* What needs to be done *
Everything in the data below should be restated word for word.

* Data *
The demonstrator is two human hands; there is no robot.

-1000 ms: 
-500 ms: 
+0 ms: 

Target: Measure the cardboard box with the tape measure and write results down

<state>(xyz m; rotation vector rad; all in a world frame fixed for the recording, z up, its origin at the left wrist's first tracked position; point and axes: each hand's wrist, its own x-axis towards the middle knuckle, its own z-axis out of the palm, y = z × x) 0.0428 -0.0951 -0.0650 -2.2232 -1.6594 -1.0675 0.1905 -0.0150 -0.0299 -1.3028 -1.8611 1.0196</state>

* Expected answer *
The demonstrator is two human hands; there is no robot.

-1000 ms: 
-500 ms: 
+0 ms: 

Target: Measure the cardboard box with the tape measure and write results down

<state>(xyz m; rotation vector rad; all in a world frame fixed for the recording, z up, its origin at the left wrist's first tracked position; point and axes: each hand's wrist, its own x-axis towards the middle knuckle, its own z-axis out of the palm, y = z × x) 0.0428 -0.0951 -0.0650 -2.2232 -1.6594 -1.0675 0.1905 -0.0150 -0.0299 -1.3028 -1.8611 1.0196</state>

This response is now finished.